- [What the task requires]:
Reproduce the listing that follows, unchanged and complete.
══════════
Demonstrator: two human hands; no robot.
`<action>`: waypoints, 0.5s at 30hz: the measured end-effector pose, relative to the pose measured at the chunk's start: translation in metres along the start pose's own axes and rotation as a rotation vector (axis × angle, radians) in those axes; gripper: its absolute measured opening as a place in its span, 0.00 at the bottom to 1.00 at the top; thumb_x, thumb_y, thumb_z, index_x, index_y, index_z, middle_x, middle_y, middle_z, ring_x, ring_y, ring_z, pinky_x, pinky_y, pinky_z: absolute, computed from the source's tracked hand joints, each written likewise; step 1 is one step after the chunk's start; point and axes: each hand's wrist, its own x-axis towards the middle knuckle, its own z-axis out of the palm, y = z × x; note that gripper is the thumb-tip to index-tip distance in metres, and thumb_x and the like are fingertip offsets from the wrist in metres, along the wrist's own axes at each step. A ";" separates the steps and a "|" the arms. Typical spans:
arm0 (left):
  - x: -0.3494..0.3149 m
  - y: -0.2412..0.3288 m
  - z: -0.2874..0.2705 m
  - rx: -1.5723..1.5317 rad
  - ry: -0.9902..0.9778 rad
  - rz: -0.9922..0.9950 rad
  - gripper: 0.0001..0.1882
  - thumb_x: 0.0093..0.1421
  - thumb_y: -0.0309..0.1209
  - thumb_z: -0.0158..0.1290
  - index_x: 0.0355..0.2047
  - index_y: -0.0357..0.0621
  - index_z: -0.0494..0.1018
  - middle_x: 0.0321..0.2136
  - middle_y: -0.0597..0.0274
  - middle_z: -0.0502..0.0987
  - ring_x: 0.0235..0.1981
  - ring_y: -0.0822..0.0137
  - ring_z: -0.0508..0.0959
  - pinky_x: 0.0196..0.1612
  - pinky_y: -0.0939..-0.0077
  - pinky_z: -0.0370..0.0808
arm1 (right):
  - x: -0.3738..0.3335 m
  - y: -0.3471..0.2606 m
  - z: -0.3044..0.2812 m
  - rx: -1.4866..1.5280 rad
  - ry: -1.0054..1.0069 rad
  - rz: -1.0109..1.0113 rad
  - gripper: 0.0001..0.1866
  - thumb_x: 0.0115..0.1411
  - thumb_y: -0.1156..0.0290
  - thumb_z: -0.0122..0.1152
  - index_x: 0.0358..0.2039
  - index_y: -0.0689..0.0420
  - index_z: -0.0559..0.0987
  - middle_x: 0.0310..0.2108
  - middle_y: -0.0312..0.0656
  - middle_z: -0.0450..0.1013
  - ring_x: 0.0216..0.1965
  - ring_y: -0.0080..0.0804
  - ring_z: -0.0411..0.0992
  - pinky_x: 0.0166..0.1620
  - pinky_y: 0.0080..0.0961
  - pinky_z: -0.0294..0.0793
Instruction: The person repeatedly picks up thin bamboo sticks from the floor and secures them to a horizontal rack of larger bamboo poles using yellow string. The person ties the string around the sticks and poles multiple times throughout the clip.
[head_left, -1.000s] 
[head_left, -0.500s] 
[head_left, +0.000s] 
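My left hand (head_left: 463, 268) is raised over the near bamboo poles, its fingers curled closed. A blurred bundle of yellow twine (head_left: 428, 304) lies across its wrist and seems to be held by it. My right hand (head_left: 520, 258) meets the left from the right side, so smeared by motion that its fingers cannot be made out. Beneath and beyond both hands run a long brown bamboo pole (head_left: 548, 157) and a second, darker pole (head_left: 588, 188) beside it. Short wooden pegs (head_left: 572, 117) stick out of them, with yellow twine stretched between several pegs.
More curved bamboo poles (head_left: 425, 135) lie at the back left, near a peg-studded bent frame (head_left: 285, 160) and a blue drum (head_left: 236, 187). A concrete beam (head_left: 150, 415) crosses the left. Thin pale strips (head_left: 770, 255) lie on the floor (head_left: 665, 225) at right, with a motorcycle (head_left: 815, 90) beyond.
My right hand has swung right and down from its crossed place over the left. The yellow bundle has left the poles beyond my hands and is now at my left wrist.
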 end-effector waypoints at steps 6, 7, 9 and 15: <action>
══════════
- [Solved exercise]:
Demonstrator: two human hands; no robot.
`<action>`: waypoints, 0.5s at 30hz: the measured end-effector pose, relative to the pose measured at the chunk's start: translation in metres along the start pose's own axes and rotation as a rotation vector (axis × angle, radians) in those axes; gripper: its absolute measured opening as a place in its span, 0.00 at the bottom to 1.00 at the top; thumb_x, thumb_y, thumb_z, index_x, index_y, index_z, middle_x, middle_y, middle_z, ring_x, ring_y, ring_z, pinky_x, pinky_y, pinky_z: absolute, computed from the source's tracked hand joints, each written likewise; step 1 is one step after the chunk's start; point and axes: each hand's wrist, its own x-axis towards the middle knuckle, its own z-axis out of the palm, y = z × x; note that gripper is the thumb-tip to index-tip distance in metres, and thumb_x and the like are fingertip offsets from the wrist in metres, along the wrist's own axes at each step. A ";" separates the steps and a "|" the arms. Typical spans:
arm0 (left):
  - x: -0.3494..0.3149 m
  - y: -0.2412..0.3288 m
  - z: -0.2874..0.2705 m
  - rx: -1.5723..1.5317 rad
  - ry: -0.9902..0.9778 rad
  - rz: -0.9922..0.9950 rad
  - gripper: 0.0001..0.1882
  - thumb_x: 0.0093..0.1421
  - thumb_y: -0.0309..0.1209
  - thumb_z: -0.0158..0.1290
  - index_x: 0.0355..0.2047
  - index_y: -0.0357..0.0621
  - index_z: -0.0494..0.1018
  - middle_x: 0.0321..0.2136
  - middle_y: -0.0597..0.0274
  - middle_z: -0.0502..0.0987
  - ring_x: 0.0235..0.1981
  - ring_y: -0.0822..0.0137
  - ring_z: -0.0508..0.0959
  - pinky_x: 0.0196..0.1612
  - pinky_y: -0.0939..-0.0077
  - pinky_z: -0.0370..0.0808
arm1 (right):
  - x: -0.3738..0.3335 m
  - y: -0.3471..0.2606 m
  - z: -0.3044..0.2812 m
  - rx: -1.4866..1.5280 rad
  - ry: -1.0054..1.0069 rad
  - rz: -1.0109..1.0113 rad
  - gripper: 0.0001..0.1866
  - thumb_x: 0.0115..0.1411
  - thumb_y: -0.1156..0.0290
  - thumb_z: -0.0122..0.1152
  - index_x: 0.0358..0.2039
  - index_y: -0.0689..0.0420
  - index_z: -0.0559..0.0987
  - middle_x: 0.0310..0.2108
  - middle_y: -0.0312..0.0656
  - middle_z: -0.0450..0.1013
  - ring_x: 0.0216..0.1965
  - ring_y: -0.0080..0.0804
  - ring_z: -0.0411..0.0992
  - pinky_x: 0.0166..0.1620
  - pinky_y: 0.0080..0.0961
  - pinky_z: -0.0294..0.0793
Instruction: The person repeatedly picks up thin bamboo sticks from the floor and secures them to a horizontal rack of larger bamboo poles using yellow string. The person ties the string around the sticks and poles multiple times throughout the clip.
[head_left, -1.000s] 
[head_left, -0.500s] 
[head_left, +0.000s] 
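My left hand (head_left: 463, 268) is raised over the near bamboo poles, its fingers curled closed. A blurred bundle of yellow twine (head_left: 428, 304) lies across its wrist and seems to be held by it. My right hand (head_left: 520, 258) meets the left from the right side, so smeared by motion that its fingers cannot be made out. Beneath and beyond both hands run a long brown bamboo pole (head_left: 548, 157) and a second, darker pole (head_left: 588, 188) beside it. Short wooden pegs (head_left: 572, 117) stick out of them, with yellow twine stretched between several pegs.
More curved bamboo poles (head_left: 425, 135) lie at the back left, near a peg-studded bent frame (head_left: 285, 160) and a blue drum (head_left: 236, 187). A concrete beam (head_left: 150, 415) crosses the left. Thin pale strips (head_left: 770, 255) lie on the floor (head_left: 665, 225) at right, with a motorcycle (head_left: 815, 90) beyond.
My right hand has swung right and down from its crossed place over the left. The yellow bundle has left the poles beyond my hands and is now at my left wrist.
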 end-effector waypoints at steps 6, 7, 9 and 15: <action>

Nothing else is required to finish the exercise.